The Personal Data Protection Act (PDPA) is Singapore's comprehensive data protection law, which took effect on July 2, 2014. It is enforced by the Personal Data Protection Commission (PDPC) and forms the backbone of Singapore's data protection framework.

  • Consent-based approach: Consent as the primary legal basis, with exceptions for legitimate interests.
  • Do-Not-Call Registry: National registry protecting individuals from unwanted marketing communications.
  • Data breach notification duty: Mandatory notification of serious incidents since 2021.
  • Sanctions: Fines up to SGD 1 million (pre-October 2022) or 10% of annual Singapore turnover (from 1 October 2022).

History

Singapore enacted the PDPA in October 2012 in response to rapid digital economy growth and the need for a coherent data protection framework. The law entered into force in phases: first the Do-Not-Call Registry (January 2014), then the data protection provisions (July 2014).

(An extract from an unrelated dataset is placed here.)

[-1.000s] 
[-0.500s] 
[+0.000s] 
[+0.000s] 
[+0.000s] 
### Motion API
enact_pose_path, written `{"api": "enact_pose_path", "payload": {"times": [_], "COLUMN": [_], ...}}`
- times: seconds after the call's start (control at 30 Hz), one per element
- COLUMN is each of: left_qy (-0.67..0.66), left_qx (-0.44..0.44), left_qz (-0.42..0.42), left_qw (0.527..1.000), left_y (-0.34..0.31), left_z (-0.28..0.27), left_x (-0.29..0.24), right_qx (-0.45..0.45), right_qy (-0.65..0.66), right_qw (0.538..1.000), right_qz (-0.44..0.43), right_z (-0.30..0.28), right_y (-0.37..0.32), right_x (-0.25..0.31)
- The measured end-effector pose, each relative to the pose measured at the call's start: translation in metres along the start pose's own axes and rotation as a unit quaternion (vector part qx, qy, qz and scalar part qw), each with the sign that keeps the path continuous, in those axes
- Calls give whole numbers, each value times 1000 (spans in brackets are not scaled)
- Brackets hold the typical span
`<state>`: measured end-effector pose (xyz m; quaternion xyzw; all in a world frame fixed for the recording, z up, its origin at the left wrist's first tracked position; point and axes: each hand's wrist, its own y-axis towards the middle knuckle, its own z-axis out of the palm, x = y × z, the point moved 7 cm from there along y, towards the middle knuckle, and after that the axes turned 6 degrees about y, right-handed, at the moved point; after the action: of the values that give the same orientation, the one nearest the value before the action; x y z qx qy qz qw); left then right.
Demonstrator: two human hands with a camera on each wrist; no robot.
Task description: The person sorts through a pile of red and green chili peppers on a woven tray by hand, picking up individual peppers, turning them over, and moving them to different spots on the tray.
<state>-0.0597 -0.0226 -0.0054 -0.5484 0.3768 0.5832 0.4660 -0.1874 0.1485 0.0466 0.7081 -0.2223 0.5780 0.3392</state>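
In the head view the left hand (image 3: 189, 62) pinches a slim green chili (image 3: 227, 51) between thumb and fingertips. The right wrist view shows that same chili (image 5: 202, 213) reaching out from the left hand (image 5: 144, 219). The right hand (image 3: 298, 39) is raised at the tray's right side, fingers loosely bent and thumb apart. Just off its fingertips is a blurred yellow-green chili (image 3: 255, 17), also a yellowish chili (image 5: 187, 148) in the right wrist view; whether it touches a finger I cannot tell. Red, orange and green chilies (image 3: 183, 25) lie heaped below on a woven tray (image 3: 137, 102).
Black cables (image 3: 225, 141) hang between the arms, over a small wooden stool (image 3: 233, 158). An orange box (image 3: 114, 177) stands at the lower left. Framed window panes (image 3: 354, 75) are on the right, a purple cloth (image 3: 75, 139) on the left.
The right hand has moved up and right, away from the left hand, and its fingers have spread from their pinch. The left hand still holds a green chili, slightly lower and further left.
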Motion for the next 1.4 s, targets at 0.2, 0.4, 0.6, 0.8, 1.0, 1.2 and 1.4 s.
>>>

A major data breach at SingHealth in 2018, compromising data of 1.5 million patients (including the Prime Minister), accelerated calls for stronger legislation. Comprehensive amendments were passed in 2020 and entered into force on February 1, 2021. This amendment introduced mandatory data breach notification, increased maximum fines, and new data subject rights. On 1 October 2022, the increased financial penalty cap (up to 10% of annual Singapore turnover) entered into force, and the PDPC updated its advisory guidelines on enforcement.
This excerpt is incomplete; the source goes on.